- What you have to do
Go through the entries below and print, exactly, the lines starting at the one with "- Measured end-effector" and ending at the one with "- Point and", keeping both ends and no others.

- Stored entries

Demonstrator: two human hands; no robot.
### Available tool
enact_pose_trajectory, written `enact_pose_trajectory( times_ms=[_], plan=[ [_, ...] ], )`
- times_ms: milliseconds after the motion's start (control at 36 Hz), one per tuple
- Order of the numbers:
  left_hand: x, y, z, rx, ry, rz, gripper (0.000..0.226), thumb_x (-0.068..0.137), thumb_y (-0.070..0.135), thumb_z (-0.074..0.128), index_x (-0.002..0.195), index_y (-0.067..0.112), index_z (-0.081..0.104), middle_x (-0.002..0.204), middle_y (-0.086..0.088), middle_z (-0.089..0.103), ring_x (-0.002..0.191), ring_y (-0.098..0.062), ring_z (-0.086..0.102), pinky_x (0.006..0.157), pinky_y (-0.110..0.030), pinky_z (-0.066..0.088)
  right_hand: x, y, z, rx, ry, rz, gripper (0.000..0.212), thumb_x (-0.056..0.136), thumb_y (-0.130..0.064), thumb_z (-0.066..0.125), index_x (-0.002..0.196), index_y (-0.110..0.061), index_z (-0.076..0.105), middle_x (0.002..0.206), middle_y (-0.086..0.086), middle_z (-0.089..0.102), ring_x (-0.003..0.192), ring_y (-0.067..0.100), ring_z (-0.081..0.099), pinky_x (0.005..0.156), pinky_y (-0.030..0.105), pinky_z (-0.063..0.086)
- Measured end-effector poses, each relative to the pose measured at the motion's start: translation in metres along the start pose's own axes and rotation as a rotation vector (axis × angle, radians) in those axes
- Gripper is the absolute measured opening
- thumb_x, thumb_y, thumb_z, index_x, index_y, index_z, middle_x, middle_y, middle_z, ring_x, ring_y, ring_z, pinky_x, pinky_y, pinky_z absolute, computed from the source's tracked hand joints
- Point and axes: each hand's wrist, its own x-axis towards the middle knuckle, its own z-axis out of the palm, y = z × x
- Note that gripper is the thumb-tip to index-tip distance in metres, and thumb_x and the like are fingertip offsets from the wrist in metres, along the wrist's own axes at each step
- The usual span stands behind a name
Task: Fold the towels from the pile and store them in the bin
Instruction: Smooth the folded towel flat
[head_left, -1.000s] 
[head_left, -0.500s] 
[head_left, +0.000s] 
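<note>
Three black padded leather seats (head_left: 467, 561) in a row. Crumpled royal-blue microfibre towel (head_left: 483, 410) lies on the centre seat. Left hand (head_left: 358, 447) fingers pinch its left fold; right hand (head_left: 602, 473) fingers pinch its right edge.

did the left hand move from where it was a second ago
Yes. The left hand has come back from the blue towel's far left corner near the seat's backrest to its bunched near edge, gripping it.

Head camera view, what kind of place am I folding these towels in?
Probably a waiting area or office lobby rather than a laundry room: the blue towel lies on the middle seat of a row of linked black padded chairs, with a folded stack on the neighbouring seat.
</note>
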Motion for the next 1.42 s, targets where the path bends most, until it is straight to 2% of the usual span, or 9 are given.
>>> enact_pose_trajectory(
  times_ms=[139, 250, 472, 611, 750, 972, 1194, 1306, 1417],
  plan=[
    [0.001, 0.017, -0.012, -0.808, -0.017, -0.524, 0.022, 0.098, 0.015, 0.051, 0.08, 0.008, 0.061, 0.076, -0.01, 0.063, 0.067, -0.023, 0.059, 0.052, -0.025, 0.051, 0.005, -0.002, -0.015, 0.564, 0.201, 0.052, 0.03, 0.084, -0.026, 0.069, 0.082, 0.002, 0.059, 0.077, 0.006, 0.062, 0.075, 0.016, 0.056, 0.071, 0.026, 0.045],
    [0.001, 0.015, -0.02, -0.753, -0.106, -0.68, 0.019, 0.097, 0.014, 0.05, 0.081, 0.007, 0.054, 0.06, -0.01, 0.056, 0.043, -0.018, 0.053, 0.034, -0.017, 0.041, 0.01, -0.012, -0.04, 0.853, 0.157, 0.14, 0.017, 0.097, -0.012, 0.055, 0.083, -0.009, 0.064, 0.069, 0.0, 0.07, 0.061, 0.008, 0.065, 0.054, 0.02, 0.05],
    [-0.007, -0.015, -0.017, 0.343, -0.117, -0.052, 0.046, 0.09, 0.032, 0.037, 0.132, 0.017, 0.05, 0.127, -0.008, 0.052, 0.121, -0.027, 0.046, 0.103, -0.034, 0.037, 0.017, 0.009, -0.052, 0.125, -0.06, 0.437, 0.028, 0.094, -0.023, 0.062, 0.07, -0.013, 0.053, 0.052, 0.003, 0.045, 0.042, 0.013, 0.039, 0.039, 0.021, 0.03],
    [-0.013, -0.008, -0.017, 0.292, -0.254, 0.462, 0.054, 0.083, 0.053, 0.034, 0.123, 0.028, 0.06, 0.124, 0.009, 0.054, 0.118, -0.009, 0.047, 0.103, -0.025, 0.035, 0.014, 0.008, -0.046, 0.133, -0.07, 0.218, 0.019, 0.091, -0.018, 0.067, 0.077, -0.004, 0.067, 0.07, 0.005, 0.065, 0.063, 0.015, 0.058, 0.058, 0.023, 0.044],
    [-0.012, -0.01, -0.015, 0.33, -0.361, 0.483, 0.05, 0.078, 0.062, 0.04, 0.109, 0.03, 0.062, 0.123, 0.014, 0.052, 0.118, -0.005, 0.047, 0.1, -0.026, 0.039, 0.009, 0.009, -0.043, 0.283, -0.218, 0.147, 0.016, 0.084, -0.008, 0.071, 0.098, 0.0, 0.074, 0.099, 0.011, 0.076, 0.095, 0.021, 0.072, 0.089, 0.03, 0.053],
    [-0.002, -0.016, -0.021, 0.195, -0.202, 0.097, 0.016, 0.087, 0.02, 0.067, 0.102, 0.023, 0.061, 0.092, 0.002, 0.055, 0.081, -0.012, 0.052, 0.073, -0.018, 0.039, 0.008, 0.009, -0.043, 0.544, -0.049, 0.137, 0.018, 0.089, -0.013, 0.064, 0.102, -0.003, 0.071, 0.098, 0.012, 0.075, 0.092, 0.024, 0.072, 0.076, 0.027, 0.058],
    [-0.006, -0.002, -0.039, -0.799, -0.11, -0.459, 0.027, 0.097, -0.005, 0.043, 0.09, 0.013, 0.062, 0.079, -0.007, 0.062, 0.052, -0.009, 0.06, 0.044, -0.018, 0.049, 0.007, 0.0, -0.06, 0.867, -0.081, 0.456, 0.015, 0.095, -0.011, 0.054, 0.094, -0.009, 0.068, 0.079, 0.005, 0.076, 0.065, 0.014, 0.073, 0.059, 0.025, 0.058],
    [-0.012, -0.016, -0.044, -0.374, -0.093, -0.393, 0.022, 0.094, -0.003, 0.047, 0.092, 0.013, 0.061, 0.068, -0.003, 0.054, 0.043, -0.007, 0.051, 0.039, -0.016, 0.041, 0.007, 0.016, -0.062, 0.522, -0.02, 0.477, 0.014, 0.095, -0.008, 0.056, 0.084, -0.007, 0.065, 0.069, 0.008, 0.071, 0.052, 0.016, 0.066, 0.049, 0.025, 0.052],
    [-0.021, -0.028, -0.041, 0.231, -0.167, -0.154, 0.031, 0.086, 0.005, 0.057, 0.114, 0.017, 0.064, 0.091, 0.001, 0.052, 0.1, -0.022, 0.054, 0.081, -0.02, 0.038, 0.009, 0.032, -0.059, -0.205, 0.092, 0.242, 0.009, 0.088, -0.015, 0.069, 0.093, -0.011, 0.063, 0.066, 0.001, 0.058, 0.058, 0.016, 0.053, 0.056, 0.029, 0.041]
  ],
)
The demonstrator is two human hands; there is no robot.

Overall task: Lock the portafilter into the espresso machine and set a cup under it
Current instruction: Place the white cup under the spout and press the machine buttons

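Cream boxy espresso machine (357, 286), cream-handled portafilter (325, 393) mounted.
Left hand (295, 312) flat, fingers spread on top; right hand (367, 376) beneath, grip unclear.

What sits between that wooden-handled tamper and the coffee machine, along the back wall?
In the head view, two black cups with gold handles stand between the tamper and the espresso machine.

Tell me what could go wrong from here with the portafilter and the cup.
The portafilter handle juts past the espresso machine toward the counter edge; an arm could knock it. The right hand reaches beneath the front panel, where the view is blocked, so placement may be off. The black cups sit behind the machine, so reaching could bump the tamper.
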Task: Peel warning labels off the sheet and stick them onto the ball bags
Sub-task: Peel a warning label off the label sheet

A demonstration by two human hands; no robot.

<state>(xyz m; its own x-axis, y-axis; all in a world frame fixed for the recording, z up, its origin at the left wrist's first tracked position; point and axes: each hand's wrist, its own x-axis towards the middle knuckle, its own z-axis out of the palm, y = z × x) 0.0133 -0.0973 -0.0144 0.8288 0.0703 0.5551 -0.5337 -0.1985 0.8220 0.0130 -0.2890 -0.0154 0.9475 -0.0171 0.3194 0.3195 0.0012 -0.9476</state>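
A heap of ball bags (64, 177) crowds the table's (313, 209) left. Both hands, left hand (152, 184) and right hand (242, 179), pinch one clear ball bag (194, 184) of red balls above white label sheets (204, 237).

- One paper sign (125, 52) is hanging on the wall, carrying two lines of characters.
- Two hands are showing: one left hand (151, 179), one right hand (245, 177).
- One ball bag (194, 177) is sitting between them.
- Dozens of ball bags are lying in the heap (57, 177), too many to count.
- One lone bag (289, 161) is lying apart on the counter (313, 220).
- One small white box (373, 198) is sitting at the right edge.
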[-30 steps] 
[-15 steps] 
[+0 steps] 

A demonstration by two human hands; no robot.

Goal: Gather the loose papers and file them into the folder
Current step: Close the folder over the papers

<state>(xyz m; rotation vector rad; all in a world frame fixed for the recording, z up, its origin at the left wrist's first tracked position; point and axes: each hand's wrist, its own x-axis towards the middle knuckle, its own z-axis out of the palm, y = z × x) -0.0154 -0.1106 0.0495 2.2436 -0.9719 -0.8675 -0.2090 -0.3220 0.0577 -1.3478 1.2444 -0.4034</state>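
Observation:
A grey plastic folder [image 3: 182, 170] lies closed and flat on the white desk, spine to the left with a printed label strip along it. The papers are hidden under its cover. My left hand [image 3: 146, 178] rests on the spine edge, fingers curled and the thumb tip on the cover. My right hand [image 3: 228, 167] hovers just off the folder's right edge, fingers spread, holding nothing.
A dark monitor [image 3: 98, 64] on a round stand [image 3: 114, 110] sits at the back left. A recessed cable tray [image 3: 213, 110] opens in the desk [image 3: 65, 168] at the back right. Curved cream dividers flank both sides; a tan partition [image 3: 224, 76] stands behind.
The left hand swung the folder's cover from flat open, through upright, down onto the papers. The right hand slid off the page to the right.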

- Finished exercise
- Measured end-effector poses, each relative to the pose measured at the motion's start: translation in metres along the start pose's own axes and rotation as a rotation vector (axis × angle, radians) in those axes
- Gripper is the absolute measured opening
- thumb_x, thumb_y, thumb_z, index_x, index_y, index_z, middle_x, middle_y, middle_z, ring_x, ring_y, ring_z, pinky_x, pinky_y, pinky_z absolute, computed from the source's tracked hand joints
- Point and axes: each hand's wrist, its own x-axis towards the middle knuckle, its own z-axis out of the palm, y = z × x

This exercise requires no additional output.